» **WORK INSTRUCTIONS**
Repeat each line of the material word for word.

» **DATA SECTION**
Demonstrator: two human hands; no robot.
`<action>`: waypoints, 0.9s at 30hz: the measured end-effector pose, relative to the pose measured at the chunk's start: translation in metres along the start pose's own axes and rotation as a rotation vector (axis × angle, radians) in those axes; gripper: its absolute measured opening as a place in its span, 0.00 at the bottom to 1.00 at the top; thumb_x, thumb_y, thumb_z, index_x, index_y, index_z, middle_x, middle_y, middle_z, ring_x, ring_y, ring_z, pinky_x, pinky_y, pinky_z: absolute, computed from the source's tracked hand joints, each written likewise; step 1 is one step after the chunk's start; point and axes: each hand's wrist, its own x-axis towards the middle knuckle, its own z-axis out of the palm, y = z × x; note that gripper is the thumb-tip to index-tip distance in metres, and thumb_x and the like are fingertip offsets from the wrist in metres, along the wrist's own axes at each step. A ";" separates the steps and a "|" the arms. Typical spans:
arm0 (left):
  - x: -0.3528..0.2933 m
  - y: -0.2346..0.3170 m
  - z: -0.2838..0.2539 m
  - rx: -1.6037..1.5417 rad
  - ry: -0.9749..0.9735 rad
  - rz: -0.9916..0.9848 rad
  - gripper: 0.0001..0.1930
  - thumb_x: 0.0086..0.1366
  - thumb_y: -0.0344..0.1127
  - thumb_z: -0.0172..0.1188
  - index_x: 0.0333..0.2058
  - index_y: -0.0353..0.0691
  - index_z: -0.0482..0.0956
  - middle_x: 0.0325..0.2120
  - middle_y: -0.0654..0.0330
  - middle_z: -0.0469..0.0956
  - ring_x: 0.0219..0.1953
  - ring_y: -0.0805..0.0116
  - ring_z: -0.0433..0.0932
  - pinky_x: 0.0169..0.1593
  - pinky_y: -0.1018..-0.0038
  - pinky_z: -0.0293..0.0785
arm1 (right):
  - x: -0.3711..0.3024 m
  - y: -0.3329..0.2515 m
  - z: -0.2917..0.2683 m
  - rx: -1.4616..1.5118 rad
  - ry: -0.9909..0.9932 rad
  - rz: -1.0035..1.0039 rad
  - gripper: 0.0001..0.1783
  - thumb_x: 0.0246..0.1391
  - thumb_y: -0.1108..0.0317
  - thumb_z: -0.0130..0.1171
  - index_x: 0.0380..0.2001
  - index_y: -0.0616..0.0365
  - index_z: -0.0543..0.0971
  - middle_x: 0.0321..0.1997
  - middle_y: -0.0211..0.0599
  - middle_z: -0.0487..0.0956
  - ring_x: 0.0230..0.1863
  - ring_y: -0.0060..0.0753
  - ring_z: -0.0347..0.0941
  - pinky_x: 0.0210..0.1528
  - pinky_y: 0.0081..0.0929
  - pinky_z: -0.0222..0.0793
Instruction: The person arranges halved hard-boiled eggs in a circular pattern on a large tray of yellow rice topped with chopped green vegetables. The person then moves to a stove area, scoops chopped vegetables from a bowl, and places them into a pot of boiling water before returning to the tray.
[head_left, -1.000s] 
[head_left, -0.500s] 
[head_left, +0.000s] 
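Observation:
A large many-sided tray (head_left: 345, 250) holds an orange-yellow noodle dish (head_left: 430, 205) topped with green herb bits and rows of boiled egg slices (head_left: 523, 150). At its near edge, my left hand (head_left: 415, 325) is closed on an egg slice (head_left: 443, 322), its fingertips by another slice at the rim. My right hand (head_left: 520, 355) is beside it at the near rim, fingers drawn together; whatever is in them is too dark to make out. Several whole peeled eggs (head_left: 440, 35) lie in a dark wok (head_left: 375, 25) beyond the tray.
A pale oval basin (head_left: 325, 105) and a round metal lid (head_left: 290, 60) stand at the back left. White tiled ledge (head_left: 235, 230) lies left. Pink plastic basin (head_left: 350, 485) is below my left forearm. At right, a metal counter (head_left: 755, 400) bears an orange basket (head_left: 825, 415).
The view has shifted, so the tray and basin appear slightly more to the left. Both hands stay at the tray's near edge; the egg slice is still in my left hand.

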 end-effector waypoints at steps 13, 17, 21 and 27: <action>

» **THE COMPLETED TASK**
Demonstrator: two human hands; no robot.
`<action>`: waypoints, 0.9s at 30hz: the measured end-effector pose, relative to the pose measured at the chunk's start: translation in metres along the start pose's own axes and rotation as a rotation vector (axis × angle, radians) in those axes; gripper: its absolute measured opening as a place in its span, 0.00 at the bottom to 1.00 at the top; thumb_x, thumb_y, thumb_z, index_x, index_y, index_z, middle_x, middle_y, middle_z, ring_x, ring_y, ring_z, pinky_x, pinky_y, pinky_z: absolute, computed from the source's tracked hand joints, each written likewise; step 1 is one step after the chunk's start; point and axes: each hand's wrist, its own x-axis towards the middle knuckle, its own z-axis out of the palm, y = z × x; note that gripper is the thumb-tip to index-tip distance in metres, and thumb_x and the like are fingertip offsets from the wrist in metres, along the wrist's own axes at each step. A ";" separates the steps and a "|" the arms. Typical spans:
arm0 (left):
  - x: -0.3528..0.2933 m
  - y: -0.2346..0.3170 m
  - z: -0.2838..0.2539 m
  - rx: -1.6037..1.5417 rad
  - ry: -0.9749..0.9735 rad
  - rz: -0.9916..0.9848 rad
  - gripper: 0.0001..0.1930
  - thumb_x: 0.0086..0.1366
  - thumb_y: -0.0344..0.1127
  - thumb_z: -0.0172..0.1188
  - index_x: 0.0333..0.2058
  - index_y: -0.0353..0.0691
  - index_z: -0.0482..0.0956
  - middle_x: 0.0325..0.2120
  - middle_y: -0.0654..0.0330
  - middle_z: -0.0469..0.0956
  - ring_x: 0.0219..0.1953
  - ring_y: -0.0805..0.0116
  - ring_z: -0.0433..0.0932
  - pinky_x: 0.0169..0.1593
  - pinky_y: -0.1018..-0.0038
  - pinky_z: -0.0293..0.0785
arm1 (right):
  - x: -0.3711..0.3024 m
  - y: -0.3329..0.2515 m
  - z: -0.2917..0.2683 m
  - rx: -1.4616..1.5118 rad
  - ry: -0.9909..0.9932 rad
  - rz: -1.0035..1.0039 rad
  - gripper: 0.0001..0.1783
  - thumb_x: 0.0246..0.1391
  - thumb_y: -0.1108..0.0317
  - thumb_z: -0.0130..0.1171
  - index_x: 0.0380..0.2001
  - index_y: -0.0616..0.0365
  - index_z: -0.0543..0.0971
  - middle_x: 0.0321..0.1997
  - middle_y: -0.0211..0.0599
  - middle_z: -0.0487..0.0956
  - ring_x: 0.0230..0.1863
  - ring_y: -0.0060..0.0753
  - ring_z: -0.0347..0.0941
  - pinky_x: 0.0210..0.1528
  - pinky_y: 0.0081..0.0929
  - pinky_z: -0.0222..0.0793
Instruction: The person arranges halved hard-boiled eggs in a circular pattern on a large tray of yellow rice topped with chopped green vegetables. The person then moves to a stove area, scoops chopped vegetables from a bowl, and places them into a pot of boiling water before returning to the tray.
[head_left, -1.000s] 
[head_left, -0.500s] 
[head_left, +0.000s] 
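Observation:
A large many-sided tray (head_left: 345, 250) holds an orange-yellow noodle dish (head_left: 430, 205) topped with green herb bits and rows of boiled egg slices (head_left: 523, 150). At its near edge, my left hand (head_left: 415, 325) is closed on an egg slice (head_left: 443, 322), its fingertips by another slice at the rim. My right hand (head_left: 520, 355) is beside it at the near rim, fingers drawn together; whatever is in them is too dark to make out. Several whole peeled eggs (head_left: 440, 35) lie in a dark wok (head_left: 375, 25) beyond the tray.
A pale oval basin (head_left: 325, 105) and a round metal lid (head_left: 290, 60) stand at the back left. White tiled ledge (head_left: 235, 230) lies left. Pink plastic basin (head_left: 350, 485) is below my left forearm. At right, a metal counter (head_left: 755, 400) bears an orange basket (head_left: 825, 415).
The view has shifted, so the tray and basin appear slightly more to the left. Both hands stay at the tray's near edge; the egg slice is still in my left hand.
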
 end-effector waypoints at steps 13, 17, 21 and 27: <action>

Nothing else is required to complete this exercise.